Am Ende des Steiermark GP standen die Plätze sechs und sieben für die beiden Racing-Point-Piloten Sergio Perez und Lance Stroll. Ein ordentliches Resultat für ein Mittelfeldteam, aber nicht mehr. Doch bei genauerer Betrachtung waren die pinken Boliden so schnell, dass Renault nun Protest einlegte.

Der Protest ist eine Geschichte für sich und soll an dieser Stelle nicht näher behandelt werden. Dafür aber die schiere Performance des RP20, wie der Formel-1-Bolide der Saison 2020 von Racing Point ganz profan heißt.

Am ersten Rennwochenende, beim Österreich GP, waren die pinken Flitzer ordentlich, wenn auch nicht übermäßig schnell unterwegs. Sergio Perez hätte auf dem Podium laden können, allerdings nur aufgrund zahlreicher Ausfälle.
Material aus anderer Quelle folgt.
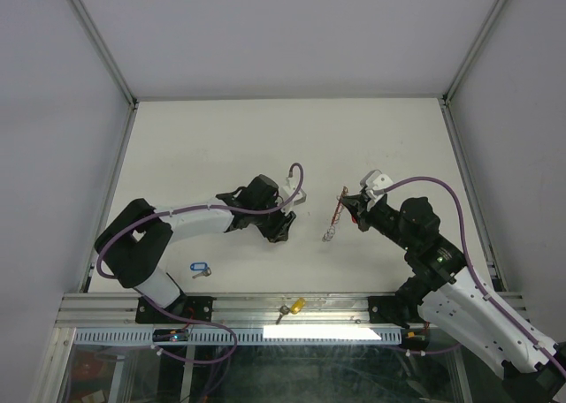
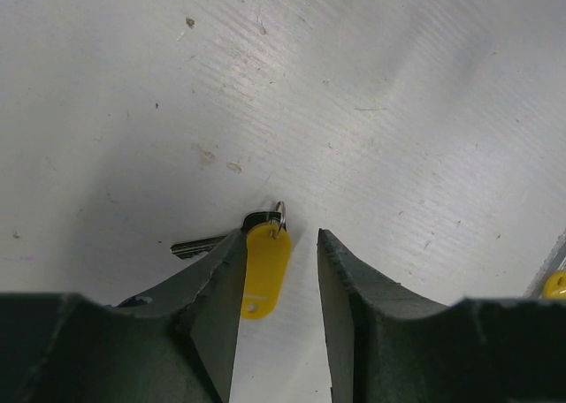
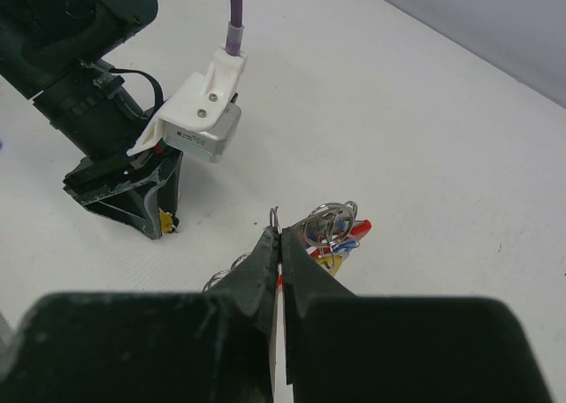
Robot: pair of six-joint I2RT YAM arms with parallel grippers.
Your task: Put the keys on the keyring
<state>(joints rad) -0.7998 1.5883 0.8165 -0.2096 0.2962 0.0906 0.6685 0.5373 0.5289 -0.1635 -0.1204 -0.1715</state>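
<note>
Between left jaws, part open and closed on nothing: yellow-tagged key (image 2: 265, 260), flat on worktop (image 2: 398, 111), tag hard beside one finger. At 3 o'clock from there, right jaws shut on a ring of the keyring (image 1: 334, 216). Pick-up step, seemingly; next calls for closing squarely, lifting, carrying ringward. Blue-tagged key (image 1: 198, 268) at 8 o'clock, spare yellow key (image 1: 294, 307) at 6; neither in the way.

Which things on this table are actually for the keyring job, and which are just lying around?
For the job: keyring, held in the right pincer; yellow-tagged key under the open left pincer; blue-tagged key; second yellow-tagged key at the near edge.
Just lying about: purple cable; metal rail.
</note>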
Eine Woche später, auf gleicher Strecke, explodierte die Pace plötzlich.

Perez mit Trainingsbestzeit

Perez sorgte im 1. Freien Training mit Bestzeit für Aufsehen. Im 2. Freien Training war es erneut der Mexikaner, der auch die Top-Teams nicht schlecht Staunen ließ: Zwei Zehntel Rückstand auf Max Verstappens Bestzeit, Rang drei in der Endabrechnung.

"Weil die Möglichkeit bestand, dass das Ergebnis von FP2 die Startaufstellung ist, sind wir das Training angegangen wie eine Qualifying-Session", gestand Teamchef Otmar Szafnauer und fügte an: "Vielleicht nicht ganz, auf manche Motormodi haben wir verzichtet, aber es war schon ziemlich nah dran."

"Wenn die anderen Teams das gleiche gemacht haben - und ich weiß nicht, ob sie das gemacht haben -, dann war unsere Pace am Freitag im zweiten Training unsere echte Pace in Relation zu den anderen", so Szafnauer weiter. "Und wenn nicht, dann ist es nicht weit weg von dem, was wir am Freitag gesehen haben."

Platz drei hinter Mercedes und Red Bull, zwei Zehntel Rückstand - eine Ansage von Racing Point. Doch ist das schon das Ende der Fahnenstange? Im Rennen schien zwischenzeitlich die wahre Pace des 'pinken Mercedes', wie der RP20 im Volksmund genannt wird, hervorzublitzen.

Regen-Qualifying täuscht über wahre Performance hinweg

Nachdem die FP2-Zeiten letztlich irrelevant waren, weil die Qualifikation unter nassen Bedingungen stattfinden konnte, mussten Perez und Stroll von weit hinten ins Rennen gehen. Im Regen hatten die Ingenieure Probleme, das richtige Setup zu finden.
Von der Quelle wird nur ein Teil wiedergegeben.